DIRECTIONS FOR THIS TASK
Starting at the top of the records below, write out each line exactly as it stands, stopping after the line with "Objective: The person"; exclude the pictures.

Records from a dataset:
::::
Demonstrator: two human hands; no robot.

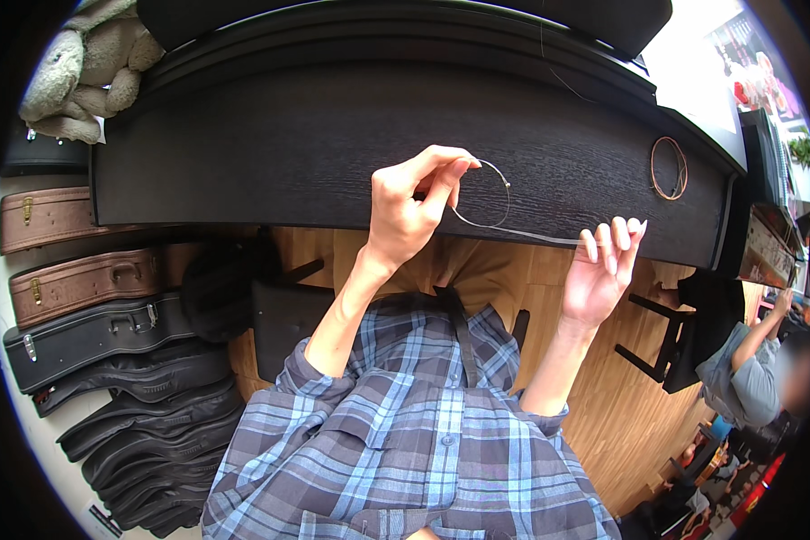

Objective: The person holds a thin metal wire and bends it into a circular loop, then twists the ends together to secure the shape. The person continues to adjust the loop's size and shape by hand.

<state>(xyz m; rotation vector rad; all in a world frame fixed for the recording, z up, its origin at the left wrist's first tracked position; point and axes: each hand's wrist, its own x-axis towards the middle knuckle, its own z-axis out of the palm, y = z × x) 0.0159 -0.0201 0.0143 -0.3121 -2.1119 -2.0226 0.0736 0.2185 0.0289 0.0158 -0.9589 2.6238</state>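
Note:
A thin silvery instrument string [510, 207] stretches between my two hands, above the front edge of a black wood-grained surface [279, 153]. Thumb and fingertips of my left hand [414, 200] pinch it where it bends into an open loop. A small bright bead-like end [508, 184] shows on that loop. From there the string runs nearly straight to my right hand [606, 270], whose bent fingers hold it, palm turned up. A coiled copper-coloured string [669, 169] lies on the black surface to the right.
Another fine wire [562, 79] lies at the back. A grey plush toy [81, 72] sits far left, above brown instrument cases [81, 286] and several black cases [99, 335]. At right, another person in a grey shirt [742, 378] is near a black stool [661, 342].

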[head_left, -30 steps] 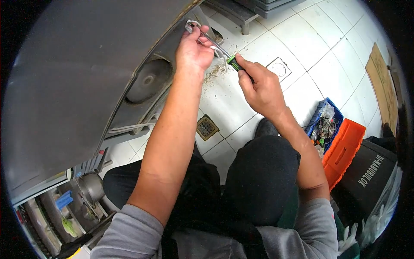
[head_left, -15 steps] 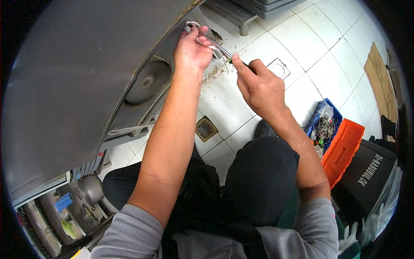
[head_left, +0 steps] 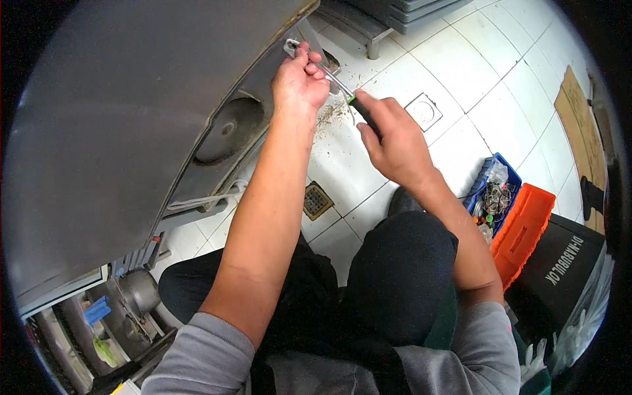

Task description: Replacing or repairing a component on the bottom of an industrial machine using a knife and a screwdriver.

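Note:
My right hand is closed around the black and green handle of a screwdriver. The metal shaft runs up and left to my left hand, whose fingers are curled and pinched near the tip. At those fingertips is a small white looped part, held against the underside of a large grey metal appliance. The screwdriver's tip is hidden by the fingers. A white cable hangs down close beside the shaft.
A round dark recess sits in the appliance's lower side. Debris lies on the white tiled floor near a square drain. To the right are a blue toolbox with small parts, its orange lid and a black box.
My right hand's fingers have shifted on the screwdriver, leaving more of its handle showing. My left hand's fingers have moved slightly, and the white part beside them now sits at a different angle.

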Demonstrator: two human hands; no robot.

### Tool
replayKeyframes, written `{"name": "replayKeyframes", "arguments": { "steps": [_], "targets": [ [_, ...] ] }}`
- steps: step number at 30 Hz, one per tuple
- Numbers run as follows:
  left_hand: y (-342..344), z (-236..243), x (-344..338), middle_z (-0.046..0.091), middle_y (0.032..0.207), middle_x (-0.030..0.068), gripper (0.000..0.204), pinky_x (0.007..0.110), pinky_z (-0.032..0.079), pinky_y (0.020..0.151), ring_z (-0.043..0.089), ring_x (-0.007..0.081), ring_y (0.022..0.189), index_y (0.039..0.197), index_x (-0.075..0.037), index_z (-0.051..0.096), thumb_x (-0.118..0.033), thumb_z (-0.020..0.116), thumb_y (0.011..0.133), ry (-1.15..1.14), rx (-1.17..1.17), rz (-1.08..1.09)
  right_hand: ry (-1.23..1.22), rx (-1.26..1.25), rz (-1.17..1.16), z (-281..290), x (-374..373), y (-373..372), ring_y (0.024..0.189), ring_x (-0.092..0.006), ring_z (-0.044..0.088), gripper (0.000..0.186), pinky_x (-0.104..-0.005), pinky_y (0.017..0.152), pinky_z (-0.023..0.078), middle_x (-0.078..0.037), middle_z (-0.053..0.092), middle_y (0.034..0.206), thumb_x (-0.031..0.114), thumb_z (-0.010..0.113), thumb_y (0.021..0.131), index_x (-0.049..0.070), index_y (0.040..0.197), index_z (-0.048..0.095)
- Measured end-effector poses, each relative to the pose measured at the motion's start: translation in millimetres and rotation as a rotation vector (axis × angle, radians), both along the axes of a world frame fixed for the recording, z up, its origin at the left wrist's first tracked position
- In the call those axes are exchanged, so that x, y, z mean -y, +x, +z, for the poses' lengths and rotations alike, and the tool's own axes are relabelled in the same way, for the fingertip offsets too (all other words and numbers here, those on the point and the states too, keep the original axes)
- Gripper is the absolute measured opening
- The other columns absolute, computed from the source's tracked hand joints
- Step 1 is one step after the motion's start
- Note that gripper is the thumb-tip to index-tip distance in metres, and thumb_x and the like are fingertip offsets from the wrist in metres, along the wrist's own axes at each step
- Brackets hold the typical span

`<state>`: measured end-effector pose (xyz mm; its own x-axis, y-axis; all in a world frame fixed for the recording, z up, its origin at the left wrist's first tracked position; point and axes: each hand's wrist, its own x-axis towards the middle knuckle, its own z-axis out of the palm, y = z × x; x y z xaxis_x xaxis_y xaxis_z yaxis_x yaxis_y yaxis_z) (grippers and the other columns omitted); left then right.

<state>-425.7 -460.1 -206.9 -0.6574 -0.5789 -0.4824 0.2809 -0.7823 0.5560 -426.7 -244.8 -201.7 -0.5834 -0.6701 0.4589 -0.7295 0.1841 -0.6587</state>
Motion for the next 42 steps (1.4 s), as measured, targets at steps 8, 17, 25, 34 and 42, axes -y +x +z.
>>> {"name": "replayKeyframes", "arguments": {
  "steps": [8, 17, 25, 34, 42],
  "targets": [
    [7.4, 4.8, -4.4, 0.058, 0.085, 0.0066, 0.013, 0.023, 0.036, 0.055, 0.041, 0.0080, 0.060, 0.112, -0.004, 0.056, -0.013, 0.050, 0.105, -0.125, -0.004, -0.018, -0.295, 1.581, 0.060, 21.7, 7.2, -1.8, 0.055, -0.0101, 0.054, 0.036, -0.0234, 0.045, 0.037, -0.007, 0.063, 0.084, 0.009, 0.061, 0.094, 0.004, 0.129, 0.057],
    [3.6, 5.2, -6.2, 0.056, 0.084, 0.0060, 0.012, 0.024, 0.036, 0.056, 0.041, 0.0089, 0.061, 0.106, -0.003, 0.056, -0.013, 0.050, 0.105, -0.104, 0.006, 0.033, 0.197, -0.026, -0.082, 17.4, 8.3, 5.1, 0.070, -0.0384, 0.066, 0.035, -0.0465, 0.063, 0.056, -0.018, 0.064, 0.085, 0.010, 0.060, 0.091, 0.005, 0.126, 0.061],
    [3.7, -22.1, -11.3, 0.049, 0.072, 0.0013, 0.012, 0.025, 0.028, 0.043, 0.037, 0.0091, 0.052, 0.102, -0.007, 0.058, -0.018, 0.055, 0.103, -0.444, 0.282, -0.062, -0.042, 0.315, -0.066, 4.6, 15.1, 8.0, 0.066, -0.0291, 0.064, 0.032, -0.0403, 0.062, 0.052, -0.017, 0.067, 0.084, 0.009, 0.060, 0.092, 0.000, 0.123, 0.062],
    [-2.8, -36.0, 3.4, 0.053, 0.070, -0.0003, 0.016, 0.026, 0.033, 0.044, 0.040, 0.0080, 0.051, 0.102, -0.006, 0.061, -0.020, 0.053, 0.104, -0.509, 0.393, -0.084, -0.250, 1.576, 0.176, 28.9, 8.5, -12.0, 0.053, -0.0091, 0.049, 0.041, -0.0222, 0.041, 0.033, -0.006, 0.060, 0.086, 0.010, 0.057, 0.097, 0.002, 0.137, 0.051],
    [22.5, -9.2, -23.1, 0.056, 0.072, 0.0031, 0.024, 0.024, 0.037, 0.046, 0.045, 0.0078, 0.054, 0.115, -0.005, 0.054, -0.027, 0.049, 0.106, -0.553, 0.282, 0.007, -0.355, 1.280, 0.208, -26.7, 45.9, -58.0, 0.069, -0.0148, 0.058, 0.023, -0.0293, 0.055, 0.046, -0.007, 0.058, 0.088, 0.003, 0.066, 0.087, 0.007, 0.103, 0.049]
  ]
}}
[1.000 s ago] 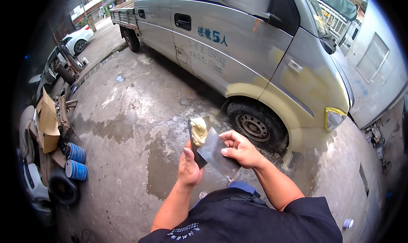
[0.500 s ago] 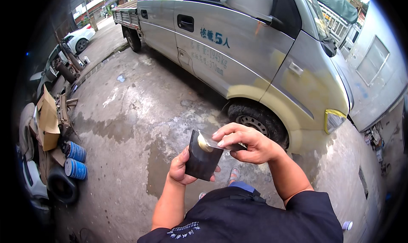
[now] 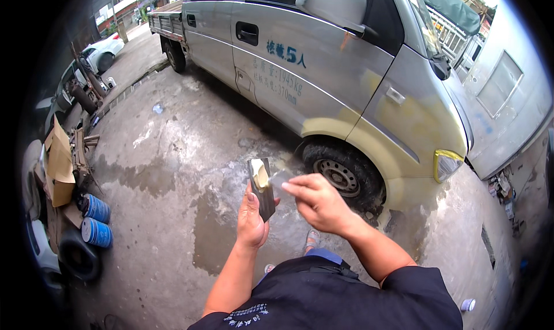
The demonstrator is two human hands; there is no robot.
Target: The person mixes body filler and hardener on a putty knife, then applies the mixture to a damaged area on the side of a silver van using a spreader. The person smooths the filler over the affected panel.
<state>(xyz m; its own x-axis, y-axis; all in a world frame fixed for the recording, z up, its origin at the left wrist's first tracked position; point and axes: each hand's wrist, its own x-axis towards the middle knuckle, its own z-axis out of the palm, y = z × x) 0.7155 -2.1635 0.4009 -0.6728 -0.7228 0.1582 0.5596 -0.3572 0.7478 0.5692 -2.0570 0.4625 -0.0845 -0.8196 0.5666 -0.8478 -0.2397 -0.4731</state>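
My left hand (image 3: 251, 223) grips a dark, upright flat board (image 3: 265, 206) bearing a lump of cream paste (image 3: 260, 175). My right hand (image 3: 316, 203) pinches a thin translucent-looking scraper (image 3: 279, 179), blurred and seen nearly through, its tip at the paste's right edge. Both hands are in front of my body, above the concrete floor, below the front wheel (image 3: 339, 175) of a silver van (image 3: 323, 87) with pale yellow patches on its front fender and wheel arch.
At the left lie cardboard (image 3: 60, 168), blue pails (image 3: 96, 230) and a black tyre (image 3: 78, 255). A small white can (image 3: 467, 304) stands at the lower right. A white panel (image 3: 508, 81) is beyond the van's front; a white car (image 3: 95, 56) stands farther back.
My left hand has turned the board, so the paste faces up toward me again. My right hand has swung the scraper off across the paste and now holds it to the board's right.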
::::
TASK RESPONSE
Demonstrator: two human hands; no robot.


Objective: The person holds a thin metal wire and bends it into a circular loop, then twists the ends together to secure the shape. The person continues to adjust the loop's size and shape by hand.

No more work remains in this exercise.